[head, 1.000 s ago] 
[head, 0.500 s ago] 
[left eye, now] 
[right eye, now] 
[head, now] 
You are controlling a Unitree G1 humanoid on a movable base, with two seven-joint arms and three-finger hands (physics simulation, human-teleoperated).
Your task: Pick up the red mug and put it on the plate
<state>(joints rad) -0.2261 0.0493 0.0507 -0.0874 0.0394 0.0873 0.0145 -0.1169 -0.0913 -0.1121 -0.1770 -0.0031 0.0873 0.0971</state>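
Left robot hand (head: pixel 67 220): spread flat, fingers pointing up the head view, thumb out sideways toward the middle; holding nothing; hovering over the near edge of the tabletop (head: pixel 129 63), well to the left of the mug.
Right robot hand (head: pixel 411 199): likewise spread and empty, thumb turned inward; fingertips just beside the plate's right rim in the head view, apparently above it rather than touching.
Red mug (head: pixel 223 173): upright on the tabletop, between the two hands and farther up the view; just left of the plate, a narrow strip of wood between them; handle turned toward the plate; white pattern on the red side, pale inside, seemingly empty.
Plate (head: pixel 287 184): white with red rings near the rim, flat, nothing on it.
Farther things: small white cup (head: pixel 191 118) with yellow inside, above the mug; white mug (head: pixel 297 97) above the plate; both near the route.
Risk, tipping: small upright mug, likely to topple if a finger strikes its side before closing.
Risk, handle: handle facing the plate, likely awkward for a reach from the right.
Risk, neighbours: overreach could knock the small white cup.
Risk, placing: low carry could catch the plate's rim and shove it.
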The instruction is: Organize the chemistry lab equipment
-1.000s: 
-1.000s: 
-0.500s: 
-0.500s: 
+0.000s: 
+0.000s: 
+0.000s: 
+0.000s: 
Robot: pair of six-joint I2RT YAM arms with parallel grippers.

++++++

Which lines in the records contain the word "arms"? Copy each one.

You are controlling a Unitree G1 humanoid on a movable base, with two seven-joint arms and three-finger hands (physics simulation, human-teleoperated).
Robot: pair of six-joint I2RT YAM arms with parallel grippers.

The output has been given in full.